New disk schedulers available for FreeBSD

2009-01-12 Thread Luigi Rizzo
Hi,
Fabio Checconi and myself have developed a GEOM-based disk scheduler
for FreeBSD. The scheduler is made of a GEOM kernel module, the
corresponding userland claas library, and other loadable kernel
modules that implement the actual scheduling algorithm.

At the URL below you can find a tarball with full sources and
also a set of pre-built modules/libraries for RELENG_7, to ease testing.

http://feanor.sssup.it/~fabio/freebsd/io_sched/fc_sched.tar.gz

Below you can find the README file that comes with the distribution.

I would encourage people to try it and submit feedback, because the
initial results are extremely interesting. While I just tried the
code under RELENG_7/i386, it should build and work on all versions
that have GEOM (but read below).

Also the code is quite robust, because most of the difficult tasks
(data moving, synchronization, etc.) are handled by GEOM, and the
scheduler is only deciding which requests to serve and when.

NOTE: The scheduler is designed to be distributed as a port, but
it needs an extra field in 'struct bio' and a small change in
function g_io_request() to work.
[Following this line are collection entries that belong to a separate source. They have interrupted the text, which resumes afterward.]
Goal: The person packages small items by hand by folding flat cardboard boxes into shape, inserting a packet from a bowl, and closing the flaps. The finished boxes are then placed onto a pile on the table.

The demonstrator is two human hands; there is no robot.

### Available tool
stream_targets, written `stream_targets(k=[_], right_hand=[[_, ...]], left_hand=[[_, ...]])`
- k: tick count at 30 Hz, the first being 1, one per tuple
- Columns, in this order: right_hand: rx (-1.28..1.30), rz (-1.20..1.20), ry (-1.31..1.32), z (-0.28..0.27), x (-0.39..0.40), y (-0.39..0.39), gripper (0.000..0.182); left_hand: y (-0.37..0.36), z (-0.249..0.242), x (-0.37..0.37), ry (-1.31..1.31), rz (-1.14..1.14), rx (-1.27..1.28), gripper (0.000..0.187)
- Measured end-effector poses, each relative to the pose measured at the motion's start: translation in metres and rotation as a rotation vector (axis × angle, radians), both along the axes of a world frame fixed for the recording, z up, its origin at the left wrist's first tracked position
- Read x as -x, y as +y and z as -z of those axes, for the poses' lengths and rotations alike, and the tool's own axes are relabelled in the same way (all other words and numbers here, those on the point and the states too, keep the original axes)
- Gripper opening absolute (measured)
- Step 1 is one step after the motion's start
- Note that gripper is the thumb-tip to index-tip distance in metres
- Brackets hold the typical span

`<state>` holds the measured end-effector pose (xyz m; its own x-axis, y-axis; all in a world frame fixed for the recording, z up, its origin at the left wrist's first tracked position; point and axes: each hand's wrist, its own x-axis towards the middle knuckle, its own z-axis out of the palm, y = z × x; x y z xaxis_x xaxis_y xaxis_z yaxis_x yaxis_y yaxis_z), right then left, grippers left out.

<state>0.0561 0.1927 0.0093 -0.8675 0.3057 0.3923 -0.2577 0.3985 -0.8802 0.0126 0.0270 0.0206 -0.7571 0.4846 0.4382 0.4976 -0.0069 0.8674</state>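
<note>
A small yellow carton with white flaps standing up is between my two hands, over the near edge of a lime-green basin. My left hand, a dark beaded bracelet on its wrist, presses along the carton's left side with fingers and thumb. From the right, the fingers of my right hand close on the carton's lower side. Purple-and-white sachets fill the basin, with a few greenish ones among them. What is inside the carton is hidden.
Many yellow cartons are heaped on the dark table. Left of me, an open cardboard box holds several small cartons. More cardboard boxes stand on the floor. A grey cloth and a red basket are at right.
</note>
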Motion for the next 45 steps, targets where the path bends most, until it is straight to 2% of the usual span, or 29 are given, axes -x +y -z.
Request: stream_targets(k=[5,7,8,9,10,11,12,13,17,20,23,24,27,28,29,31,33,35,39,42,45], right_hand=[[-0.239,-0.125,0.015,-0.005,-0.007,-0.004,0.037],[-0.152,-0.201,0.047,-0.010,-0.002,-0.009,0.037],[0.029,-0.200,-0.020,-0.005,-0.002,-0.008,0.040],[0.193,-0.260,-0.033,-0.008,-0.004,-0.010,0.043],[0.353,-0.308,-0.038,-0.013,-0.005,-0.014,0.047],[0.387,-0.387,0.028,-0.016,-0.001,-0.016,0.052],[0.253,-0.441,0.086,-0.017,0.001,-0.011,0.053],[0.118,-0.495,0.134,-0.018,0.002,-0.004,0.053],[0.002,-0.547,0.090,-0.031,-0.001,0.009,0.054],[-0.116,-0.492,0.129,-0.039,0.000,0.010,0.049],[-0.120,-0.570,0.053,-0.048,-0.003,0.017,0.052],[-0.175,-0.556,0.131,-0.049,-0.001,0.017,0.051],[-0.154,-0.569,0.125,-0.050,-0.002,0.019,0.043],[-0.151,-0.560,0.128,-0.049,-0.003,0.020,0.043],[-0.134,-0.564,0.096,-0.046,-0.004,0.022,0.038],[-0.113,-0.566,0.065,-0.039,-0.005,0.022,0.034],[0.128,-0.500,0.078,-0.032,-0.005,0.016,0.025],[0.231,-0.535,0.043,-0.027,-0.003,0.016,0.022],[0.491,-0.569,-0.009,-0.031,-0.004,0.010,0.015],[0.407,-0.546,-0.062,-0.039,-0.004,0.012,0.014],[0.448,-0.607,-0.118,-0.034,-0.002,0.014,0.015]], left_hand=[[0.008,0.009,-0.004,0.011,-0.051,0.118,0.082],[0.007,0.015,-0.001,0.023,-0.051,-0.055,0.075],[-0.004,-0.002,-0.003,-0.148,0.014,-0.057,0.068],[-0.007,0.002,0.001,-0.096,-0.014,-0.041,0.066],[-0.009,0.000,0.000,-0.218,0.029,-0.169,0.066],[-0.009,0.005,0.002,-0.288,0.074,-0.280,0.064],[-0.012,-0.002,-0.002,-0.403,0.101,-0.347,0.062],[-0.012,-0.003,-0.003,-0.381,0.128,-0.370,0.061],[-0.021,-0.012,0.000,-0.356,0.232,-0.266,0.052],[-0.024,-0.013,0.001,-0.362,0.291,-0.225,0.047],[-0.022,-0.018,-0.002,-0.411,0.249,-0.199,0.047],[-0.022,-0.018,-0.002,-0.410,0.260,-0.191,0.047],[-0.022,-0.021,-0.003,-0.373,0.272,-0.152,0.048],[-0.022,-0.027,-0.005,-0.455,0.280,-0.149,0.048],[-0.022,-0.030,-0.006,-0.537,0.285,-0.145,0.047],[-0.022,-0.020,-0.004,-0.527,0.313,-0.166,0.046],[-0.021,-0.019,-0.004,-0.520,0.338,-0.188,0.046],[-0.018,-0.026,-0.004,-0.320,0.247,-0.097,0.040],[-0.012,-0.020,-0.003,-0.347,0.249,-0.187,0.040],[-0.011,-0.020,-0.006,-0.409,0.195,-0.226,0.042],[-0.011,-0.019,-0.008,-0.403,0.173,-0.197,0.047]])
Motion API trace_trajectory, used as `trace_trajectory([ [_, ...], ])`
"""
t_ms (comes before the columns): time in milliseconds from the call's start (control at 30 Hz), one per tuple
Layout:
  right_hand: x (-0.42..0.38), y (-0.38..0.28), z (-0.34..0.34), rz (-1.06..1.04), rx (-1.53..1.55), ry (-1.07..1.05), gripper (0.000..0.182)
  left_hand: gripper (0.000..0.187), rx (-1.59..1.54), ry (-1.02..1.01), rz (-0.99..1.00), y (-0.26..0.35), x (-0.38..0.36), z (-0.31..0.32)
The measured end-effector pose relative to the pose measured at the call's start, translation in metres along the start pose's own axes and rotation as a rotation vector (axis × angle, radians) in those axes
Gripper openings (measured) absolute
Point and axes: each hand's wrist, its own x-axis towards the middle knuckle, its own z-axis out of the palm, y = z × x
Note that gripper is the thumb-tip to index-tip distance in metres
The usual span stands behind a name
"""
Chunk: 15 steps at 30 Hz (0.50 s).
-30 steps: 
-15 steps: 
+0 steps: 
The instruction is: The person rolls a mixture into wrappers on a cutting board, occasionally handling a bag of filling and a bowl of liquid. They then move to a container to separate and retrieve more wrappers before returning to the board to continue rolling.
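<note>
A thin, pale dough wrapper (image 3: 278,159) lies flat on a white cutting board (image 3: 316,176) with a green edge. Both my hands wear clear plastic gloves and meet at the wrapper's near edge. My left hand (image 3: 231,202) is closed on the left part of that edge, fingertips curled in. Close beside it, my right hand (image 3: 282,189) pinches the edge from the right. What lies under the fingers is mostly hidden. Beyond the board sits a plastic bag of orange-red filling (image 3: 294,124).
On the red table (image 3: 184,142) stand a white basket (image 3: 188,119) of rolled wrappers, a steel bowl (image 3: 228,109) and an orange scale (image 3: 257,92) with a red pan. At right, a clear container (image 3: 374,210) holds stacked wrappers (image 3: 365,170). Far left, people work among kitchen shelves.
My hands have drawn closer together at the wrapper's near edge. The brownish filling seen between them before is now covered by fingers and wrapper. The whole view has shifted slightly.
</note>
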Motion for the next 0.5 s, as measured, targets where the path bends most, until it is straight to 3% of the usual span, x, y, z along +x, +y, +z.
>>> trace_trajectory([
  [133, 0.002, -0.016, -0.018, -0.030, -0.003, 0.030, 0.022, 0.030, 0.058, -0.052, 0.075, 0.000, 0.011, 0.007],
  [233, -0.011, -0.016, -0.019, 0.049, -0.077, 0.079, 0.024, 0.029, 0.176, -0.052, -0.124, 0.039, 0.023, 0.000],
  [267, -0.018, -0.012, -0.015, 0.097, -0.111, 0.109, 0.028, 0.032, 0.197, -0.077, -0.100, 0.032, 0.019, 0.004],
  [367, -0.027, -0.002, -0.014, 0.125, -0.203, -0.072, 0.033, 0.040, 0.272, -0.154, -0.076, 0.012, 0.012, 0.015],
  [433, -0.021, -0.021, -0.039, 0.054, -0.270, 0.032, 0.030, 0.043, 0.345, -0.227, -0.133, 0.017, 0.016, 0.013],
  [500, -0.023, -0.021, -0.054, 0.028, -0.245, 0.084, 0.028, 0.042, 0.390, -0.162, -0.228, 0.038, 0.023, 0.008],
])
Both changes are trivial but need
a kernel rebuild.

To try this code on AMD64 you do need to patch and rebuild the kernel.

On i386, and purely to ease evaluation, we avoid the need for a kernel
rebuild by patching one function in-memory (and patching it back
when the module is unloaded).

cheers
luigi and fabio

A copy of the README file follows:

--- GEOM BASED DISK SCHEDULERS FOR FREEBSD ---

This code contains a framework for GEOM-based disk schedulers and a
couple of sample scheduling algorithms that use the framework and
implement two forms of anticipatory scheduling (see below for more
details).

As a quick example of what this code can give you, try to run dd,
or tar, or some other code with highly SEQUENTIAL access patterns,
together with cvs or cvsup or other highly RANDOM access patterns
(this is not a made-up example: it is pretty common for developers
to have one or more apps doing random accesses, and others that do
sequential accesses e.g., loading large binaries from disk, checking
the integrity of tarballs, watching media streams and so on).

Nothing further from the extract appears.